HealthMailboxen und auch Probes sind im IIS Log mit NTLM oder Kerberos zu sehen.
oder geht das wieder nur innerhalb der selben Domäne? von dieser Beschränkung konnte ich nirgends was lesen, macht ja auch wenig Sinn bei Outlook-Anywhere dann …
Hallo Frank,
Verständnisfrage: du hast den Beitrag im Kontext geschrieben dass Exchange hinter einem LB arbeitet, bist aber nicht darauf eingegangen ob auch an dem etwas angepasst werden muss oder Kerberos dann einfach über die HTTPS-Verbindungen „getunnelt“ wird.
Ich habe die Kerberos Authentifizierung auch schon vor längerem eingerichtet um bei meinen ThinClients OWA per SSO nutzen zu können.
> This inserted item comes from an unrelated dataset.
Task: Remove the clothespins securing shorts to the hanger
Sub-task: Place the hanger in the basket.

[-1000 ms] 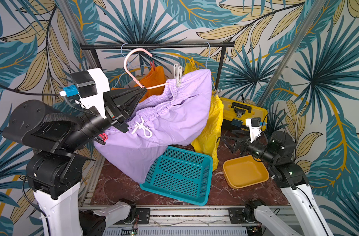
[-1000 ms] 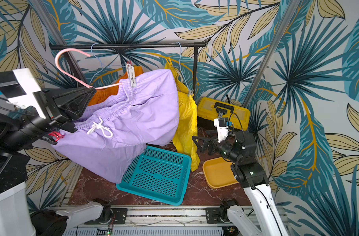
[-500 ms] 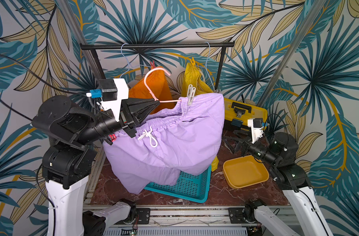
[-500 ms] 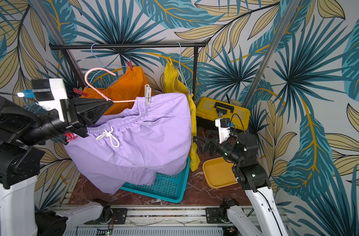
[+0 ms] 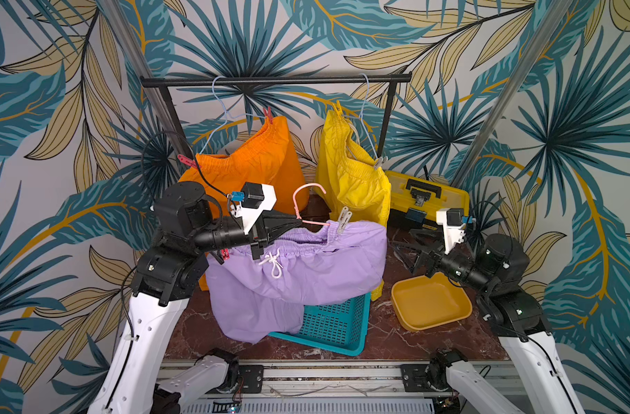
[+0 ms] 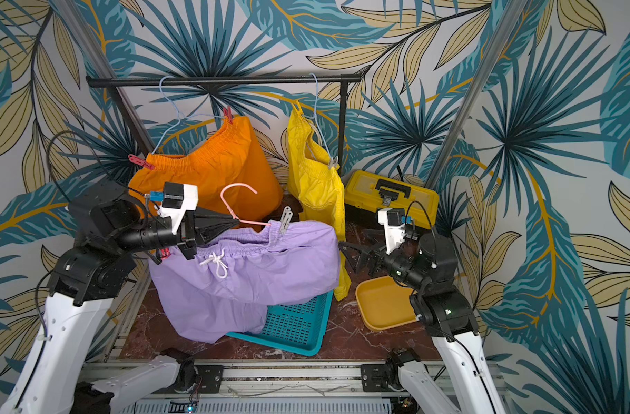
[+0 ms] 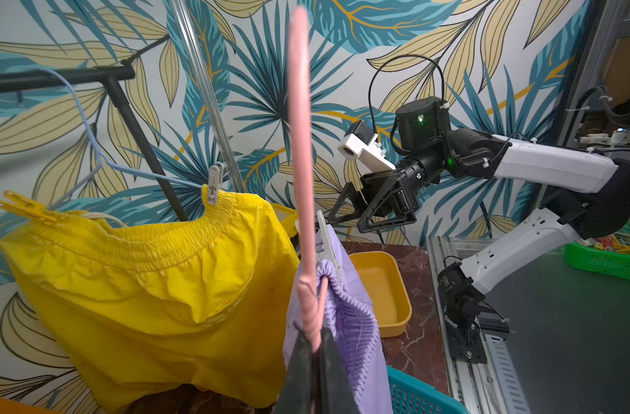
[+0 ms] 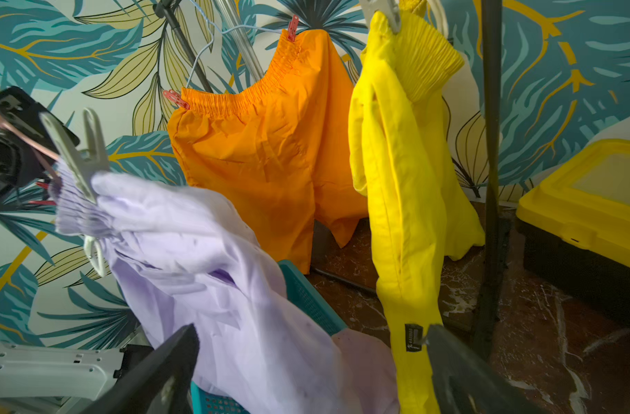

Allerdings hat es wohl nicht ganz funktioniert bzw.
Eventuell habt ihr ja eine Idee woran es liegt.
https://www.reddit.com/r/sysadmin/comments/yavilo/exchange_2019_dag_owa_kerberos_authentication_asa/?utm_source=share&utm_medium=ios_app&utm_name=iossmf
Die Anleitung sieht aber gut aus und ich sollte es genauso gemacht haben. :-)
Hallo Frank,
wie sieht es aus , wenn man nur einen enzigen Exchange hat ? ist das vorgehen genau so ?
Habe es gerade an einem Single Exchange 2019 durchgespielt und funktioniert exakt so, wie beschrieben.